What you have to do:
Once the images are removed, set down everything else in the listing below exactly.

Data for the task:

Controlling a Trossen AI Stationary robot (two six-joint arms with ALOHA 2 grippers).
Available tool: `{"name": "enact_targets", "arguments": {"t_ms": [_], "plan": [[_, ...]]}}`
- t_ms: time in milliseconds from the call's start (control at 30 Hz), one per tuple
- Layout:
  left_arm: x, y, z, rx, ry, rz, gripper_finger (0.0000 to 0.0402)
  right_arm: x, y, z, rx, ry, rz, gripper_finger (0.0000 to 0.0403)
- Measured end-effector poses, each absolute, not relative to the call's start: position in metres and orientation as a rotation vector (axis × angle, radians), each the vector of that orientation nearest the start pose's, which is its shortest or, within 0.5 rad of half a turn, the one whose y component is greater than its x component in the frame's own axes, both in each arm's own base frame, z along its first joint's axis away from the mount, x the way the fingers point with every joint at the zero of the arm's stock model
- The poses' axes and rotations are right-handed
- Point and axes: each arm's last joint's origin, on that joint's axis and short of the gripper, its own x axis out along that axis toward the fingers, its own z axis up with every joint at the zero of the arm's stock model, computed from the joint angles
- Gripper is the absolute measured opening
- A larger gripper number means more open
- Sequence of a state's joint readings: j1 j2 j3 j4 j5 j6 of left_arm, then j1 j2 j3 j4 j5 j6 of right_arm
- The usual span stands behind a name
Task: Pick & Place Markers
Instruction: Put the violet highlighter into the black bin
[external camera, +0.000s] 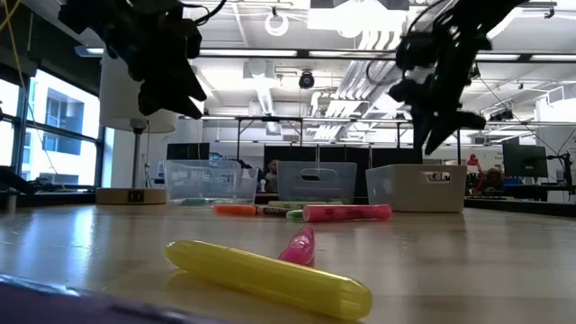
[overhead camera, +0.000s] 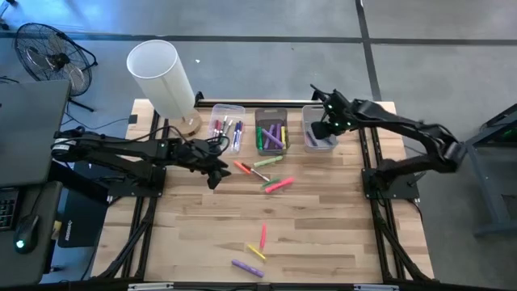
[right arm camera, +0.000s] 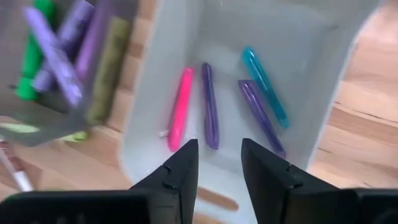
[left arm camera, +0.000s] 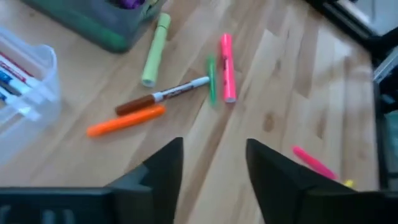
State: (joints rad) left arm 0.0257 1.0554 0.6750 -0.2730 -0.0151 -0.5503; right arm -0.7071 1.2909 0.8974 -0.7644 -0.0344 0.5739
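Observation:
Loose markers lie flat on the wooden table: an orange one [left arm camera: 126, 120], a brown-and-white one [left arm camera: 163, 95], a light green one [left arm camera: 155, 50], a thin green one [left arm camera: 211, 79] and a pink one [left arm camera: 227, 67] in the middle. A pink one [overhead camera: 263, 235], a yellow one [overhead camera: 255, 251] and a purple one [overhead camera: 247, 267] lie nearer the front. My left gripper [left arm camera: 214, 168] hovers open above the table, just short of the orange marker, holding nothing. My right gripper [right arm camera: 219, 163] hangs open over the right-hand bin [overhead camera: 319, 129], where pink [right arm camera: 180, 109], purple [right arm camera: 209, 106] and teal [right arm camera: 264, 76] markers lie on the bottom.
Three clear bins stand in a row at the far side: the left [overhead camera: 227, 123] with pens, the middle [overhead camera: 271, 129] with green and purple markers, and the right one. A white cylindrical lamp [overhead camera: 161, 77] stands at the far left corner. Bare wood shows at the right front.

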Motion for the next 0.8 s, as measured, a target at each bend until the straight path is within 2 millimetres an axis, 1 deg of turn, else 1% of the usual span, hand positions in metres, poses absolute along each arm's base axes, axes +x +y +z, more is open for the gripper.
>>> {"name": "enact_targets", "arguments": {"t_ms": [67,133,200,300,400,500,567,667,800], "plan": [[0.218,0.006,0.238,-0.499,0.637,0.200,0.0192,0.176,-0.139,0.244,0.899,0.864,-0.930,0.0104],[0.219,0.004,0.238,-0.492,0.642,0.144,0.0203,0.172,-0.123,0.258,0.867,0.807,-0.939,0.0094],[0.220,0.004,0.239,-0.456,0.628,0.107,0.0206,0.169,-0.104,0.273,0.837,0.729,-0.918,0.0083],[0.221,0.001,0.243,-0.392,0.619,0.090,0.0205,0.165,-0.072,0.290,0.839,0.615,-0.860,0.0067],[0.223,-0.012,0.256,-0.266,0.605,0.029,0.0204,0.164,-0.038,0.300,0.857,0.541,-0.791,0.0050],[0.229,-0.032,0.269,-0.165,0.615,-0.014,0.0204,0.169,-0.004,0.300,0.835,0.530,-0.725,0.0030],[0.233,-0.047,0.272,-0.094,0.662,-0.019,0.0204,0.174,0.018,0.296,0.813,0.547,-0.685,0.0016],[0.240,-0.071,0.278,-0.015,0.705,-0.031,0.0204,0.182,0.048,0.285,0.792,0.595,-0.639,0.0002],[0.253,-0.107,0.275,0.069,0.782,-0.091,0.0204,0.192,0.083,0.266,0.782,0.713,-0.570,0.0003]]}}
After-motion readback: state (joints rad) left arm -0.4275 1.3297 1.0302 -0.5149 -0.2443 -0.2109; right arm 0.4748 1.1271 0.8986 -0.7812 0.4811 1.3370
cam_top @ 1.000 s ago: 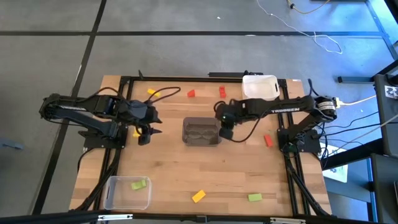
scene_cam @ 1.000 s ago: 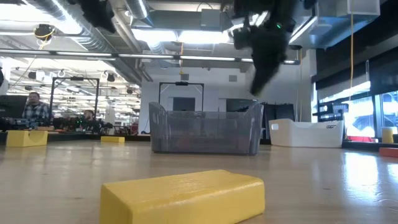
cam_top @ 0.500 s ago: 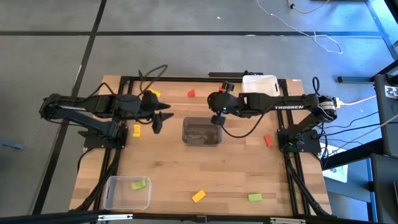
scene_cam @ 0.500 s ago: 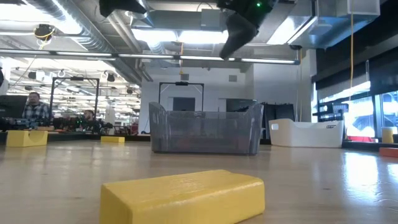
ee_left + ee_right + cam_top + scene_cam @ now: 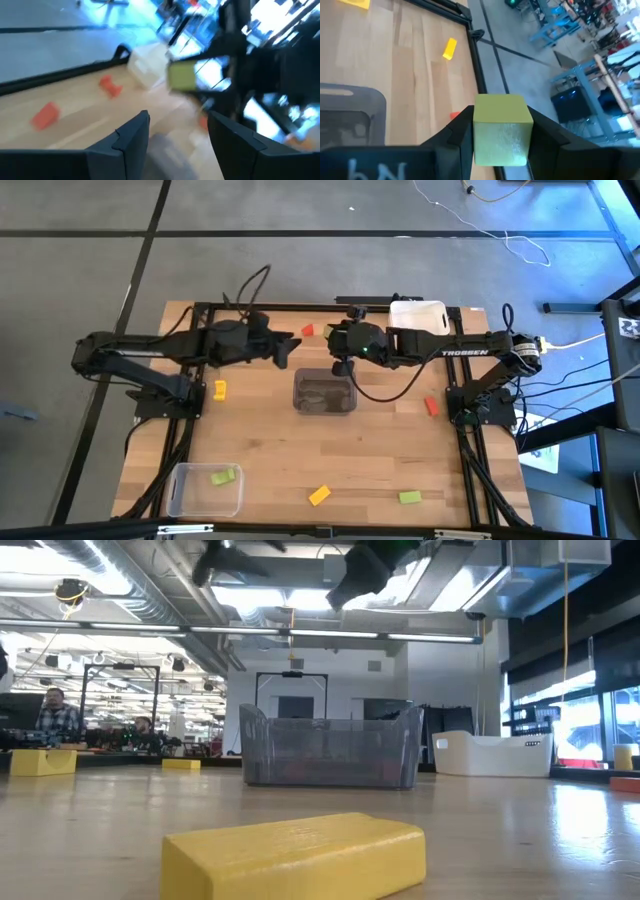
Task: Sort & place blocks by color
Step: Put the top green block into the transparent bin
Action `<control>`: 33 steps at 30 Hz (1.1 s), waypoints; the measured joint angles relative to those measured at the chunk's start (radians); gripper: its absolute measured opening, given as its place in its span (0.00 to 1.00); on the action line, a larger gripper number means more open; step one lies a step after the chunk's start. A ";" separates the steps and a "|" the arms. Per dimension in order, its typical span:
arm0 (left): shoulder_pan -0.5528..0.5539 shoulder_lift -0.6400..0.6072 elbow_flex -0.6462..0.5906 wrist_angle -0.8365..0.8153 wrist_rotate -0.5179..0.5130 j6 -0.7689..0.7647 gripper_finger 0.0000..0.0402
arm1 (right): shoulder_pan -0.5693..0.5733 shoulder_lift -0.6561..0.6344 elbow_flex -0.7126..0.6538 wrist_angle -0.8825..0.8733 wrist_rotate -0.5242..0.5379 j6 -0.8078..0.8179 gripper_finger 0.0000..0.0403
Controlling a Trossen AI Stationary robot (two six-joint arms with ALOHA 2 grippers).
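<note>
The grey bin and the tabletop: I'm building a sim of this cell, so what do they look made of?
The grey bin looks like thin translucent plastic: the room shows dimly through its ribbed walls. The tabletop looks like light wood planks with a smooth, slightly glossy finish, judging by its grain lines and plank seams; solid or laminate is unclear.
</note>
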 joint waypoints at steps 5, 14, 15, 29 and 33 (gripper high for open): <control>0.050 0.071 0.000 0.137 0.113 0.006 0.48 | 0.000 0.000 0.000 0.000 -0.012 -0.005 0.32; 0.078 0.172 0.000 0.273 0.197 0.026 0.48 | 0.000 0.000 0.000 -0.002 -0.021 -0.004 0.32; 0.078 0.179 0.000 0.283 0.197 0.027 0.48 | 0.000 0.000 0.000 -0.002 -0.028 -0.004 0.32; 0.057 0.189 0.000 0.261 0.172 0.632 0.48 | 0.002 0.000 0.000 -0.071 -0.179 -0.004 0.32; 0.031 0.190 0.000 0.220 0.174 0.806 0.48 | 0.002 -0.001 0.000 -0.094 -0.227 -0.004 0.32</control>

Reply:
Controlling a Trossen AI Stationary robot (two six-joint arms with ALOHA 2 grippers).
Available tool: `{"name": "enact_targets", "arguments": {"t_ms": [_], "plan": [[_, ...]]}}`
- t_ms: time in milliseconds from the call's start (control at 30 Hz), one per tuple
- Layout:
  left_arm: x, y, z, rx, ry, rz, gripper_finger (0.0000 to 0.0402)
  right_arm: x, y, z, rx, ry, rz, gripper_finger (0.0000 to 0.0403)
- Measured end-effector poses, each absolute, not relative to the call's start: position in metres and orientation as a rotation vector (axis × angle, radians), each the vector of that orientation nearest the start pose's, which is its shortest or, within 0.5 rad of half a turn, the one whose y component is greater than its x component in the frame's own axes, both in each arm's own base frame, z along its first joint's axis away from the mount, x the way the fingers point with every joint at the zero of the arm's stock model
- The poses' axes and rotations are right-handed
- Point and axes: each arm's last joint's origin, on that joint's axis and short of the gripper, its own x axis out along that axis toward the fingers, its own z axis up with every joint at the zero of the arm's stock model, computed from the joint angles
- Gripper is the absolute measured opening
- A larger gripper number means more open
- Sequence of a state's joint readings: j1 j2 j3 j4 j5 j6 of left_arm, then j1 j2 j3 j4 j5 j6 of right_arm
- The usual span stands behind a name
Task: Pick & Place Markers
Instruction: Put the violet highlighter into the black bin
[external camera, +0.000s] 
[overhead camera, +0.000s] 
[right arm camera, +0.000s] 
[left arm camera, +0.000s] 
State: (joints rad) left arm 0.0257 1.0554 0.6750 -0.2730 -0.0151 -0.5503; right arm -0.7071 1.2909 0.8974 -0.7644 -0.0344 0.5739
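Observation:
Loose markers lie flat on the wooden table: an orange one [left arm camera: 126, 120], a brown-and-white one [left arm camera: 163, 95], a light green one [left arm camera: 155, 50], a thin green one [left arm camera: 211, 79] and a pink one [left arm camera: 227, 67] in the middle. A pink one [overhead camera: 263, 235], a yellow one [overhead camera: 255, 251] and a purple one [overhead camera: 247, 267] lie nearer the front. My left gripper [left arm camera: 214, 168] hovers open above the table, just short of the orange marker, holding nothing. My right gripper [right arm camera: 219, 163] hangs open over the right-hand bin [overhead camera: 319, 129], where pink [right arm camera: 180, 109], purple [right arm camera: 209, 106] and teal [right arm camera: 264, 76] markers lie on the bottom.
Three clear bins stand in a row at the far side: the left [overhead camera: 227, 123] with pens, the middle [overhead camera: 271, 129] with green and purple markers, and the right one. A white cylindrical lamp [overhead camera: 161, 77] stands at the far left corner. Bare wood shows at the right front.
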
Motion for the next 0.8 s, as measured, a target at each bend until the straight path is within 2 millimetres an axis, 1 deg of turn, else 1% of the usual span, hand positions in metres, poses absolute along each arm's base axes, axes +x +y +z, more is open for the gripper.
>>> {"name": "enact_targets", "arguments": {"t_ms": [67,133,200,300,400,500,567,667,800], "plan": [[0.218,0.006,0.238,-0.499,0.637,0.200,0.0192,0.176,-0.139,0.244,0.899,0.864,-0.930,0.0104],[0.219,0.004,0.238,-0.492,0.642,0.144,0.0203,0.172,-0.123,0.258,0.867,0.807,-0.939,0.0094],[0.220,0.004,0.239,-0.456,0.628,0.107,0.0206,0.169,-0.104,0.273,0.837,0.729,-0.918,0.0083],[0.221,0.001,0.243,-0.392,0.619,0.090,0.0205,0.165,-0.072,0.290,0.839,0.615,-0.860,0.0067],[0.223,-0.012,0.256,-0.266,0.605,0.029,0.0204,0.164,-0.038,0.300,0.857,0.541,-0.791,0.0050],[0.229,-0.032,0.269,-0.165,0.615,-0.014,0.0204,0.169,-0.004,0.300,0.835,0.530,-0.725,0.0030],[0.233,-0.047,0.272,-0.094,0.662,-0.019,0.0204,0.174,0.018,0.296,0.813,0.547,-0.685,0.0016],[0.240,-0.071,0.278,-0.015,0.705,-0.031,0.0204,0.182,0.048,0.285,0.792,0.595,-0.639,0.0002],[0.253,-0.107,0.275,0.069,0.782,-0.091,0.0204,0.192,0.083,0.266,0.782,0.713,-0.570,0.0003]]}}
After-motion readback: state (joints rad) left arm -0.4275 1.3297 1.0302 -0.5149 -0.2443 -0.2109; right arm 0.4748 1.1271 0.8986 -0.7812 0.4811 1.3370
cam_top @ 1.000 s ago: 
scene_cam @ 1.000 s ago: 
cam_top @ 0.500 s ago: 
scene_cam @ 0.500 s ago: 
ee_left + ee_right + cam_top + scene_cam @ now: 
Task: Sort & place blocks by color
Step: Put the top green block into the transparent bin
Action `<control>`: 33 steps at 30 Hz (1.1 s), waypoints; the measured joint angles relative to those measured at the chunk's start (radians); gripper: its absolute measured opening, given as its place in its span (0.00 to 1.00); on the action line, a larger gripper number means more open; step one lies a step after the chunk's start. A ";" separates the steps and a "|" the arms. Per dimension in order, its typical span:
arm0 (left): shoulder_pan -0.5528..0.5539 shoulder_lift -0.6400..0.6072 elbow_flex -0.6462..0.5906 wrist_angle -0.8365..0.8153 wrist_rotate -0.5179..0.5130 j6 -0.7689..0.7647 gripper_finger 0.0000..0.0402
arm1 (right): shoulder_pan -0.5693..0.5733 shoulder_lift -0.6561..0.6344 elbow_flex -0.7126..0.6538 wrist_angle -0.8825..0.8733 wrist_rotate -0.5242..0.5379 j6 -0.8078..0.8179 gripper_finger 0.0000..0.0403
Controlling a Trossen AI Stationary robot (two six-joint arms with ALOHA 2 grippers).
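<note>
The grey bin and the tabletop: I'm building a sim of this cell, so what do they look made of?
The grey bin looks like thin translucent plastic: the room shows dimly through its ribbed walls. The tabletop looks like light wood planks with a smooth, slightly glossy finish, judging by its grain lines and plank seams; solid or laminate is unclear.
</note>
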 joint waypoints at steps 5, 14, 15, 29 and 33 (gripper high for open): <control>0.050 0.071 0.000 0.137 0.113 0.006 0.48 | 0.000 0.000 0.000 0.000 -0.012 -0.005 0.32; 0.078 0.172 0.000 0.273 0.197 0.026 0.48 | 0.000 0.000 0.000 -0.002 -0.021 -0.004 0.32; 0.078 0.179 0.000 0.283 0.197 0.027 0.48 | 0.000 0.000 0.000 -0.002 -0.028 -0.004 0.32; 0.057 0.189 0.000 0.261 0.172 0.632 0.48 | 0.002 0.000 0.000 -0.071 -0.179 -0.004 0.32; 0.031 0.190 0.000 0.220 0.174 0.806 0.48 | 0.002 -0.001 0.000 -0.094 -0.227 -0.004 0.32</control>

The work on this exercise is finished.